20 years under Putin: a timeline

Last week was announced that the well-known Russian lawyer, political activist, and blogger Alexei Navalny joined the team of attorneys working on the YUKOS case. Navalny will be defending Pavel Ivlev, a former YUKOS lawyer and the IMR Executive Director. RUNYweb  published an interview with Ivlev about Navalny's hire, and IMR is exclusively offering an English translation of that interview.




RUNYweb: What criteria did you use when selecting Alexei Navalny to be a consultant for your case? If the main criteria were his professional abilities, how did Navalny prove himself skilled in matters of corporate law? And if your decision to hire him was based on his social and political popularity, then where does that leave you?

Pavel Ivlev: I asked Alexei to join the team of attorneys defending me against charges of the theft of all YUKOS’ oil produced from 2001 to 2003 (Article 160 of the Criminal Code) and of laundering those same assets (Article 174 of the Criminal Code). Theses charges were served in absentia in 2005. Alexei is a professional corporate lawyer and a competent and thoughtful person with a good understanding of corporate law issues (which are quite important in the YUKOS case). He is no less knowledgeable about the current Russian government, its structures, and how it works. We met in 2010, when Alexei was studying at Yale [University]. Navalny, a well-known politician who I largely agree with and support, planted the idea in my head that he was just the attorney I needed, since the YUKOS case is one hundred percent political. Therefore, to defend myself, I needed to use not only legal methods but political ones, too.

RUNYweb: You were charged in 2005. Why is your case getting such publicity in January 2012?

P.I.: Back in 2005, the Russian press followed me quite closely. They covered the charges against me in the YUKOS case, the story of my family leaving Moscow, the searches at the law offices of ALM Feldmans (where I worked as a partner providing legal services for [Mikhail] Khodorkovsky and the YUKOS group) and the trials and allegations that followed. Since 2005 I’ve been on an international wanted list, accused as part of the larger ongoing YUKOS case, which has been continuously "investigated" since 2003.

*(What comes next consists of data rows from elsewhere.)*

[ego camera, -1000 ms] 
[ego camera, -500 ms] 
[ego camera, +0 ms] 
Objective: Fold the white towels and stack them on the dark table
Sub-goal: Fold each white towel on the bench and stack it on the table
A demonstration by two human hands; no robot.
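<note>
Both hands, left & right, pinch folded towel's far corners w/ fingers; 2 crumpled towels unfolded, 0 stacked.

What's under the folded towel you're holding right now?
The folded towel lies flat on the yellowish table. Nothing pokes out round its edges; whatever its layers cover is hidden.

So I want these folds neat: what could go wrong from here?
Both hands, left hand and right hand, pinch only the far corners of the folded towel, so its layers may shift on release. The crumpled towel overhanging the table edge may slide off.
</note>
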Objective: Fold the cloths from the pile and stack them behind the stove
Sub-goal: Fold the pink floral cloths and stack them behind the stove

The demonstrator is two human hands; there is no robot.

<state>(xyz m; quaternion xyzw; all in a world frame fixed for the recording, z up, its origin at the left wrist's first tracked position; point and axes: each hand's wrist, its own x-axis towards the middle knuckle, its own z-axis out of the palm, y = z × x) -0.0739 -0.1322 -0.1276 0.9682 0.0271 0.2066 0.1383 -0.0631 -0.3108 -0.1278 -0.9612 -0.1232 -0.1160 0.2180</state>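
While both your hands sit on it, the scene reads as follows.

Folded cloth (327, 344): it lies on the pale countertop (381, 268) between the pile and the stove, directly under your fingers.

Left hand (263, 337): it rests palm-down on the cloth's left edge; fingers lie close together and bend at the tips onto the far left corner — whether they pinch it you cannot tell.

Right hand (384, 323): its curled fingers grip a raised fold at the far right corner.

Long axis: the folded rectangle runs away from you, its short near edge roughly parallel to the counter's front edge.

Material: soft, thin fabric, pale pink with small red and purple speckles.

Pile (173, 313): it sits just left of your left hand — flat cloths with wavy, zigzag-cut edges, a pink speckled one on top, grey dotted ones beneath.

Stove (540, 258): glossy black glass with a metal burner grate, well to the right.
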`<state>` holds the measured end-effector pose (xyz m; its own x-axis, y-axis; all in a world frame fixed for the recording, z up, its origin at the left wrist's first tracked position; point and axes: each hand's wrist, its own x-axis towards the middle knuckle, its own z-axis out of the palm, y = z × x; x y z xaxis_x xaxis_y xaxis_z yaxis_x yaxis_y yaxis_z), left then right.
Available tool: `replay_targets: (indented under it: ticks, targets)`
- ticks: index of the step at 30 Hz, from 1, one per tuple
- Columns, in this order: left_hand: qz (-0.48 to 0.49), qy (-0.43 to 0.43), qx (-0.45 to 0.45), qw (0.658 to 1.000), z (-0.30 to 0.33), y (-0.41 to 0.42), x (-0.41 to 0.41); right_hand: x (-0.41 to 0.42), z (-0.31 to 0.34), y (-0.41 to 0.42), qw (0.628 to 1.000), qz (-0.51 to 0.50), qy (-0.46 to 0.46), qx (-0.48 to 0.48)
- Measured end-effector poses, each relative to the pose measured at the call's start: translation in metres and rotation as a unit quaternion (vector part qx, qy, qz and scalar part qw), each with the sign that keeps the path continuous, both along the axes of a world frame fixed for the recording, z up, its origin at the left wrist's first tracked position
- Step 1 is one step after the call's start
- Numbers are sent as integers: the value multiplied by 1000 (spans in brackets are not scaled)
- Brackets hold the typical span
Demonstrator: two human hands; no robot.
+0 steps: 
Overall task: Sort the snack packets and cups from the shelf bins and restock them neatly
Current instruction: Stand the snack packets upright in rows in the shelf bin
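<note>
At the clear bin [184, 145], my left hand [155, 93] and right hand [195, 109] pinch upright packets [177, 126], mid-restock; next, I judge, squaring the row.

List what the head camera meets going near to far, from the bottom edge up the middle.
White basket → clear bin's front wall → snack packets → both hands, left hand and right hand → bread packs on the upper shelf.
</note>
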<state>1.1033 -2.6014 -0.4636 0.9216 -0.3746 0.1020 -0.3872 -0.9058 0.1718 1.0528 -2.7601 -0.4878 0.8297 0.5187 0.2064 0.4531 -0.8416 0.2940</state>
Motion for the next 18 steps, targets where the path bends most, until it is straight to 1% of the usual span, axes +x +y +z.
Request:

At the end of last summer, I became aware of the fact that arrangements had been made to separate my case from the others, in order to bring it to trial in absentia. So, during the fall, I gathered a small team of attorneys to defend me in the pre-trial investigations. Besides Navalny, other criminal lawyers joined the team, namely Konstantin Ryvkin, the attorney for Platon Lebedev (the YUKOS partner, сonvicted along with Khodorkovsky), and Sergey Kupreychenko. Ryvkin and Kupreychenko have been involved in the YUKOS case for a long time, and since the charges filed against me are identical to some of the charges filed against Lebedev and Khodorkovsky, it seemed logical to me to request the assistance of attorneys familiar with the case.

In December 2011, with the consent of Russian President Dmitry Medvedev, the Presidential Council for the Development of Civic Institutions and Human Rights released the independent “Report on the scientific analysis of court records pertaining to M.B. Khodorkovsky and P.L. Lebedev’s criminal case.” The main conclusion of this report is that Khodorkovsky and Lebedev are not guilty and that their sentence should be reversed. Since the charges filed against me are identical, my lawyers made a motion requesting that the aforementioned Report be included in my case file. The motion was denied. We received the official denial from investigation officer [Farid] Ganiev last week, and we decided to make it public. The post on gazeta.ru provoked a huge response in the Russian media since Navalny was one of the lawyers who signed the request.

RUNYweb: What is your view on Navalny’s nationalist opinions?

P.I.: I do not share those opinions. But what is absolutely clear to me is that Alexei is not a Nazi, an anti-Semite, or an extremist. He stands for a democratic future for the Russian people (who constitute the majority of the Russian Federation's population) and a peaceful and lawful co-existence with other peoples of Russia and all countries of the world. To my mind, Alexei is not exactly correct in calling himself nationalist. In my view, he’s more of a patriot than a Russian nationalist. But these are issues of terminology that don’t change anything.

RUNYweb: Do you share his political opinions?

P.I.: This is a very broad question, but as I have already mentioned, I share most of Navalny’s political opinions. He fights against the regime of crooks and thieves and their leader Mr. Putin, and he aims to force Putin to retreat from power in a nonviolent way so the Russian nation can vote in for in a truly free and democratic election. I think that the recent correspondence between Navalny and [Boris] Akunin (link) clarify Alexei’s basic political positions. I share and uphold all of them, except for nationalism.

RUNYweb: You met Navalny when he was studying at Yale. Can you describe any of his personal traits?

P.I.: He is intelligent, talented, honest, active, a capable manager, charismatic without any megalomania, competent and hard-working. He’s got all that a political leader needs, plus he’s well aware of the fact that one has to struggle alone and not wait for others to catch up. To me, this is the source of Navalny’s strength and the reason there are good prospects for his activism.